## Exercise data
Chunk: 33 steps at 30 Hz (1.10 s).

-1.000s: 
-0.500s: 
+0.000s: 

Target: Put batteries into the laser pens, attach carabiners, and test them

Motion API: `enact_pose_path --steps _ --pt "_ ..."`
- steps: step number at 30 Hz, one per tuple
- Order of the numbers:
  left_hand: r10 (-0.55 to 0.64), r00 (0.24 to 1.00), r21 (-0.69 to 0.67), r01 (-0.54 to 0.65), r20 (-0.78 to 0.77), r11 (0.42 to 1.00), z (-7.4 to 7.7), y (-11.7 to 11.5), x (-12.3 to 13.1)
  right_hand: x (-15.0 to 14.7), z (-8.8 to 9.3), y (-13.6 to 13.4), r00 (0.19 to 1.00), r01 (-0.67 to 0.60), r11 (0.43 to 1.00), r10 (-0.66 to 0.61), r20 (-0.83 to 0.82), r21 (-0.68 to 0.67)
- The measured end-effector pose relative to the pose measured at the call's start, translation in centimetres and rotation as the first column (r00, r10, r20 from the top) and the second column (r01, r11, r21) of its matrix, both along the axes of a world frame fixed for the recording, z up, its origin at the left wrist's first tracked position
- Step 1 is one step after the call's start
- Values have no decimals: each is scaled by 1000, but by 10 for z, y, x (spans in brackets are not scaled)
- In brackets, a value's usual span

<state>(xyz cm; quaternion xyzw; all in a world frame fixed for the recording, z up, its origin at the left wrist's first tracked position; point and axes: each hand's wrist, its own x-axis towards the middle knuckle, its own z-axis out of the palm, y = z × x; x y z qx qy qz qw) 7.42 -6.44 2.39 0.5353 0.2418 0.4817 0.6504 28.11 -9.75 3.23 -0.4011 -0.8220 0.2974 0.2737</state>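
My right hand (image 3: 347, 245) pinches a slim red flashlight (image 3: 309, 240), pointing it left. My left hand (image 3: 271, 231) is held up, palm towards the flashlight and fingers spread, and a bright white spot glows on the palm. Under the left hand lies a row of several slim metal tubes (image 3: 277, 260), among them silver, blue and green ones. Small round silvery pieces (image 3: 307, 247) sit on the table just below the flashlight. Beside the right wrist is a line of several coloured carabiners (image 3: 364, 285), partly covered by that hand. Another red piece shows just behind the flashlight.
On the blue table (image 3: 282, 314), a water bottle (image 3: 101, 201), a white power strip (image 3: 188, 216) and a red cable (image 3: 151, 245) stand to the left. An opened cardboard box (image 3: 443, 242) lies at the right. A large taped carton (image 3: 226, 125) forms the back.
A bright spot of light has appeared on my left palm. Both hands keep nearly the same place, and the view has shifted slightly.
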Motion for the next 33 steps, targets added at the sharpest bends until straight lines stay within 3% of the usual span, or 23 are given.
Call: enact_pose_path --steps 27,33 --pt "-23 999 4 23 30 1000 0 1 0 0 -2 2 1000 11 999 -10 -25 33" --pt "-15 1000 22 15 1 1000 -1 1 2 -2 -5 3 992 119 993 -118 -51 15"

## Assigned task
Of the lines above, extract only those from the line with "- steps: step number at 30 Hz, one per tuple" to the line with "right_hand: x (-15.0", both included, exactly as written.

## Completed task
- steps: step number at 30 Hz, one per tuple
- Order of the numbers:
  left_hand: r10 (-0.55 to 0.64), r00 (0.24 to 1.00), r21 (-0.69 to 0.67), r01 (-0.54 to 0.65), r20 (-0.78 to 0.77), r11 (0.42 to 1.00), z (-7.4 to 7.7), y (-11.7 to 11.5), x (-12.3 to 13.1)
  right_hand: x (-15.0 to 14.7), z (-8.8 to 9.3), y (-13.6 to 13.4), r00 (0.19 to 1.00), r01 (-0.67 to 0.60), r11 (0.43 to 1.00), r10 (-0.66 to 0.61), r20 (-0.83 to 0.82), r21 (-0.68 to 0.67)

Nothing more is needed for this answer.